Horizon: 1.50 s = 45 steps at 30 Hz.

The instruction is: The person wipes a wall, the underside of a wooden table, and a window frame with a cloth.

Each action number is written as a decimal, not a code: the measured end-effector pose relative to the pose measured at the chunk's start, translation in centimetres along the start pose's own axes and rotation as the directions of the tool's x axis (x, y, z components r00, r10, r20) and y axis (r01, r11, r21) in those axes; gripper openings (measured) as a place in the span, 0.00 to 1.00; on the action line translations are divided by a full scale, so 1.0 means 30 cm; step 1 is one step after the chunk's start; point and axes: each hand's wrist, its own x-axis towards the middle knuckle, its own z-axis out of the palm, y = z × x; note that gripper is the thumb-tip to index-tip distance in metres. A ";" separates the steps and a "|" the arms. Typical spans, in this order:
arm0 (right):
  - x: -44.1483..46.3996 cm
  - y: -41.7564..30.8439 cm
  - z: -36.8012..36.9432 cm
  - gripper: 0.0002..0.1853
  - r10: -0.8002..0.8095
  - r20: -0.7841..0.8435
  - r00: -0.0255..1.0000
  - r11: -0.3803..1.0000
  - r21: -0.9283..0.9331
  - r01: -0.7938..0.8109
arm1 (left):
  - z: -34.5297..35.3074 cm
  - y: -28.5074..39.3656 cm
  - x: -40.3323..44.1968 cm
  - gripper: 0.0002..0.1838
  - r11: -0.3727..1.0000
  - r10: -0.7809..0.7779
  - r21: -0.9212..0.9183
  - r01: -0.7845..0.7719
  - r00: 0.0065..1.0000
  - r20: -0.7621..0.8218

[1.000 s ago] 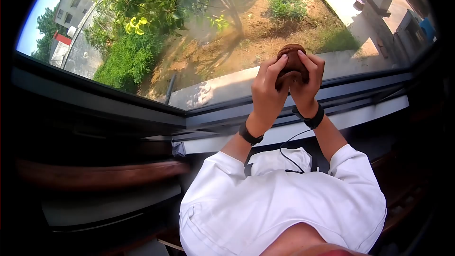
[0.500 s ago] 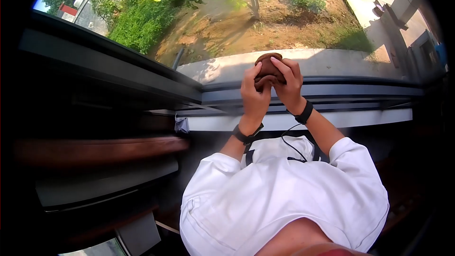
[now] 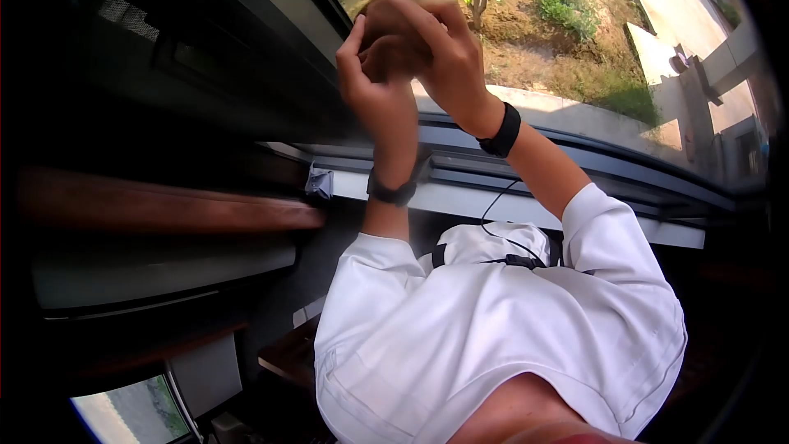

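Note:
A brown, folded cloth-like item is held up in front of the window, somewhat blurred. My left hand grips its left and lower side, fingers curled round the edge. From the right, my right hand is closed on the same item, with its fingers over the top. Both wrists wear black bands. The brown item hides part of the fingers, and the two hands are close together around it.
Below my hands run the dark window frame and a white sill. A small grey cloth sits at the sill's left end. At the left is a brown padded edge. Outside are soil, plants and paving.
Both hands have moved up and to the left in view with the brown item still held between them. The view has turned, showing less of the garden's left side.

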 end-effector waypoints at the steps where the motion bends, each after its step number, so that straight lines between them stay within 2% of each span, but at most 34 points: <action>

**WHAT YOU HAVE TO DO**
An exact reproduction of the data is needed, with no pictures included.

**RESPONSE FOR THIS EXERCISE**
Horizon: 1.50 s = 45 steps at 30 Hz.

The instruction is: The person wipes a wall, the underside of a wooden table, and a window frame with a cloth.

Each action number is written as a decimal, not a code: the measured end-effector pose relative to the pose measured at the chunk's start, translation in centimetres along the start pose's own axes and rotation as the directions of the tool's x axis (x, y, z components r00, r10, r20) and y axis (r01, r11, r21) in those axes; gripper openings (measured) as a place in the span, 0.00 to 1.00; on the action line translations are divided by a full scale, so 1.0 means 30 cm; step 1 is one step after the chunk's start; point and axes: each hand's wrist, its own x-axis towards the middle knuckle, its own z-axis out of the palm, y = z × x; note that gripper is the thumb-tip to index-tip distance in metres. A ";" separates the steps and a "|" the arms. Typical spans, in this order:
arm0 (right):
  - x: -44.1483..46.3996 cm
  - y: -41.7564..30.8439 cm
  - z: -36.8012..36.9432 cm
  - gripper: 0.0002..0.1853
  - r10: -0.8002..0.8095
  - r20: -0.7841..0.8435
  - r00: -0.0255..1.0000
  - r11: -0.3803..1.0000
  - r21: -0.9283..0.9331
  - r01: -0.7938..0.8109
arm1 (left):
  - z: -34.5297..35.3074 cm
  - y: -28.5074..39.3656 cm
  - x: -40.3323..44.1968 cm
  - gripper: 0.0002..0.1838
  - r11: -0.3727..1.0000
  - r10: -0.7809..0.7779
  - r21: -0.9212..0.9183
  - r01: -0.7845..0.7719
  - r00: 0.0065..1.0000
  - r20: -0.7621..0.8218

[1.000 s ago] 
[0.500 s ago] 
[now] 

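Note:
A brown, folded cloth-like item is held up in front of the window, somewhat blurred. My left hand grips its left and lower side, fingers curled round the edge. From the right, my right hand is closed on the same item, with its fingers over the top. Both wrists wear black bands. The brown item hides part of the fingers, and the two hands are close together around it.
Below my hands run the dark window frame and a white sill. A small grey cloth sits at the sill's left end. At the left is a brown padded edge. Outside are soil, plants and paving.
Both hands have moved up and to the left in view with the brown item still held between them. The view has turned, showing less of the garden's left side.
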
 end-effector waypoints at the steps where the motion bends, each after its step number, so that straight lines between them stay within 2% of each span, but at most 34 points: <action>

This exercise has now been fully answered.